The one thing this man lacked was—a love for Jesus that was greater than his love for this world.  He lacked a love that would cause him to release the things of this world so he could embrace Jesus.  And Jesus exposes that heart issue by asking him to give up all his this-worldly possessions.  It’s important to note that this was not a call to generosity.  This man was undoubtedly extremely generous by today’s standards.  By New Testament times, all Jews gave one tithe—ten percent to Levites, and second tithe for a feast.[8]  That’s 20 percent and that doesn’t include the giving of alms or what we would call charitable giving, which was very important within Judaism and which this wealthy, pious man doubtless did, over and above the 20 percent.  So Jesus is not making this demand of someone who is stingy.  Twenty percent plus simply isn’t enough—Jesus want it all.  This man--with all his generosity, was deceived about the condition of his soul.
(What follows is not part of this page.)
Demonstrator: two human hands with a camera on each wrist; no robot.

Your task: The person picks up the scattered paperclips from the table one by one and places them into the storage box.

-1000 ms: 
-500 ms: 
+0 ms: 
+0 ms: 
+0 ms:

          He was urgent about his soul, but as it turns out, the urgency didn’t run quite deep enough. He was deceived—he thought he cared about eternal life more than anything.  He didn’t.  In the end, Jesus reveals that he cared about this life more than anything.  All Jesus did was expose what was in his heart.  He gave him a very simple test—“Give up this world and its treasures and find in me the Treasure of heaven and use your money to earn heavenly treasure.”  When those options between living by sight for the things of this world and living by faith for Jesus and heaven were given to him, “he went away sorrowful, for he had great possessions.”  Mark doesn’t leave us wondering about the reason for his foolish decision—it was because he had a lot of wealth in this world—like we do and he had allowed it to choke off any kind of love for God that would indicate a saving relationship.  This man was lost!  He was urgent about his soul, pious and had the love of Christ, but he wouldn’t love Jesus back because he loved money and this world more than God and the next.  If you would have asked him if that were true before he met with Jesus, he would have surely denied it and referred us to his impressive spiritual resume as proof.  But when Jesus applies the scalpel of God’s word to his heart, his lethal spiritual condition is clearly exposed.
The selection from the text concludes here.